• [Your goal]: Pick out all lines in the listing holding the string "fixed" and copy them.

• [Supplied information]:
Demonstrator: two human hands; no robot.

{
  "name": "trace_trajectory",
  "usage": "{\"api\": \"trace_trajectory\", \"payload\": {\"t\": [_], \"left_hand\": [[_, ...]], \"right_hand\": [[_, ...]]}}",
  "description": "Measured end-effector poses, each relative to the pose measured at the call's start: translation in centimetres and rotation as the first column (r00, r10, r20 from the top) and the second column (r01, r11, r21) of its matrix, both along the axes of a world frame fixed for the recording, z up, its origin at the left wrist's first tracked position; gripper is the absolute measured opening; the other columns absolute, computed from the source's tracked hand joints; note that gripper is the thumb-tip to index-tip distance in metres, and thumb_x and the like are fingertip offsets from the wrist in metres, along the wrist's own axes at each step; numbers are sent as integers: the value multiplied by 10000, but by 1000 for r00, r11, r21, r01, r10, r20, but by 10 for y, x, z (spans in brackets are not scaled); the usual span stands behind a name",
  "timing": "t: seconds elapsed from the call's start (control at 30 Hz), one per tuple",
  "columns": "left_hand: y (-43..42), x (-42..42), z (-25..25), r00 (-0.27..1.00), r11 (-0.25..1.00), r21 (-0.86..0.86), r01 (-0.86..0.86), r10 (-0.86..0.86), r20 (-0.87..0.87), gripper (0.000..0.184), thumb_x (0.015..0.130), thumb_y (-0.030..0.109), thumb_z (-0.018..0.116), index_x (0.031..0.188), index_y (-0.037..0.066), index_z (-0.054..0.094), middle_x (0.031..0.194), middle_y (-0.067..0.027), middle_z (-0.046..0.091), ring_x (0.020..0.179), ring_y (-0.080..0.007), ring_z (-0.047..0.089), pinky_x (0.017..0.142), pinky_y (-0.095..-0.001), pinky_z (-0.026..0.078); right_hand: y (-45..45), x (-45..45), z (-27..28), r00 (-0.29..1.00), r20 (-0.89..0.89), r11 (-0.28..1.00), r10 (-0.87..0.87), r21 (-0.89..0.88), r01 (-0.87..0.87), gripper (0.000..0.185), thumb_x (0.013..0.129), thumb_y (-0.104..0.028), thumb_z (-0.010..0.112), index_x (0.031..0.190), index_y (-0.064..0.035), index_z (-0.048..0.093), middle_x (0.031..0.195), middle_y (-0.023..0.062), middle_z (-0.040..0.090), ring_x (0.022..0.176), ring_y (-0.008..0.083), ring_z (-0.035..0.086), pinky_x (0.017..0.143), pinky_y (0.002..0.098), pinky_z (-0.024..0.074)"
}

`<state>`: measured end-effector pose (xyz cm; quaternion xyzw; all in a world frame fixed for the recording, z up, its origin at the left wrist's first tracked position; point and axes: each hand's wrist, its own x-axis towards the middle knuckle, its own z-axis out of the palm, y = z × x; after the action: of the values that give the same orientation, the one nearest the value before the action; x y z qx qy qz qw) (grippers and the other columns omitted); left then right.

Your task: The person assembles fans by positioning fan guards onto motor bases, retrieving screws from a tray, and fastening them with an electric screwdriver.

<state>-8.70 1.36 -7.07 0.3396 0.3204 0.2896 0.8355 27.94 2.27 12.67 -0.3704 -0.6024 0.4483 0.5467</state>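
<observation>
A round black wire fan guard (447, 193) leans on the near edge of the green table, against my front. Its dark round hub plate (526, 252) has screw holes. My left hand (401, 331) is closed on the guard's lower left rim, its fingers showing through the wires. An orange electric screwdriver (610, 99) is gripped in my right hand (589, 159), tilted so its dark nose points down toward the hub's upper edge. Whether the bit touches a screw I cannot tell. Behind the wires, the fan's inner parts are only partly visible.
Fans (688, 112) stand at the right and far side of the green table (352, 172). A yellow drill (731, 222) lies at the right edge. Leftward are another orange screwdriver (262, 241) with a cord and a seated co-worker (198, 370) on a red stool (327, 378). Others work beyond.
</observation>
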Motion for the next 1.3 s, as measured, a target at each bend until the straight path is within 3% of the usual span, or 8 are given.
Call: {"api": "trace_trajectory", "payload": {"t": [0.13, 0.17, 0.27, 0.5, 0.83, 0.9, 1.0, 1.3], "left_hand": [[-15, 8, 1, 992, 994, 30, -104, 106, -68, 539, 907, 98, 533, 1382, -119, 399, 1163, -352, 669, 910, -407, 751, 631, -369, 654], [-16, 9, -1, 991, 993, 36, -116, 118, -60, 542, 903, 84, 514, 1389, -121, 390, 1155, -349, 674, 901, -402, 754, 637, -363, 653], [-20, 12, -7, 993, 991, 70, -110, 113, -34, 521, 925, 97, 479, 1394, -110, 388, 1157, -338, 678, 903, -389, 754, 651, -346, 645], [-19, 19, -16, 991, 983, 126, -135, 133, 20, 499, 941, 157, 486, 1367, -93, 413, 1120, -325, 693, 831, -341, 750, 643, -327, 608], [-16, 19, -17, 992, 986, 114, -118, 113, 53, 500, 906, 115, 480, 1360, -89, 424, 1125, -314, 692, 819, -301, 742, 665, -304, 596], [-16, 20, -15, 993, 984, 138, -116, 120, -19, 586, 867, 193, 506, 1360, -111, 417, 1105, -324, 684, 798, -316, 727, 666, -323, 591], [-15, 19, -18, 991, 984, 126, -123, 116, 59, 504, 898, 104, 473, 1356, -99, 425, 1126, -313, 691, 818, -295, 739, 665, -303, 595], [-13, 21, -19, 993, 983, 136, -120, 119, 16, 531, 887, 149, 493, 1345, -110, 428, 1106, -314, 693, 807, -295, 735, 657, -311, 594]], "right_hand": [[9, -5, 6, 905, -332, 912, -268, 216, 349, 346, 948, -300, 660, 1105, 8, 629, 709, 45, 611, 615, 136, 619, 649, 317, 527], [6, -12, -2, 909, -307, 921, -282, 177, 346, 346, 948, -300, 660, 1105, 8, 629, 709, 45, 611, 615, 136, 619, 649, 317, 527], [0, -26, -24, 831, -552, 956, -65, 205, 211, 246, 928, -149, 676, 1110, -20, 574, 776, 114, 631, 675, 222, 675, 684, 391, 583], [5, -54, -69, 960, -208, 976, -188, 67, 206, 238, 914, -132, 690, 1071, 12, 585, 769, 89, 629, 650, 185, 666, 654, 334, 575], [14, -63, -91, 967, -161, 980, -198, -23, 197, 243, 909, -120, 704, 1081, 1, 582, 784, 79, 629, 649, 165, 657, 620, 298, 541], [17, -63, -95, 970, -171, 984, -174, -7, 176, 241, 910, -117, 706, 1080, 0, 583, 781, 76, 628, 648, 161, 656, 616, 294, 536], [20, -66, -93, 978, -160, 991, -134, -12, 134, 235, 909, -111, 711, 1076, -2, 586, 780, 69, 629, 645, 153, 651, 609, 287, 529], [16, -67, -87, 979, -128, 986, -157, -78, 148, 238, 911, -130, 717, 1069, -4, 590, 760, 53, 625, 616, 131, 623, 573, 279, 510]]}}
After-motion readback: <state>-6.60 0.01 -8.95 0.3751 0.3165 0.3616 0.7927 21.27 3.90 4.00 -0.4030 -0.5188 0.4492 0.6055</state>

• [Answer to this problem]:
  "description": "Measured end-effector poses, each relative to the pose measured at the call's start: translation in centimetres and rotation as the first column (r00, r10, r20 from the top) and the second column (r01, r11, r21) of its matrix, both along the axes of a world frame fixed for the recording, z up, its origin at the left wrist's first tracked position; gripper is the absolute measured opening; the other columns absolute, computed from the source's tracked hand joints; note that gripper is the thumb-tip to index-tip distance in metres, and thumb_x and the like are fingertip offsets from the wrist in metres, along the wrist's own axes at each step; numbers are sent as integers: the value multiplied by 10000, but by 1000 for r00, r11, r21, r01, r10, r20, but by 10 for y, x, z (spans in brackets are not scaled); the usual span stands behind a name",
`<state>`: measured end-effector pose (xyz cm; quaternion xyzw; all in a world frame fixed for the recording, z up, its origin at the left wrist's first tracked position; point and axes: each hand's wrist, its own x-axis towards the middle knuckle, its own z-axis out of the palm, y = z × x; after the action: of the values that give the same orientation, the one nearest the value before the action; x y z qx qy qz qw) (grippers and the other columns omitted); left then right.

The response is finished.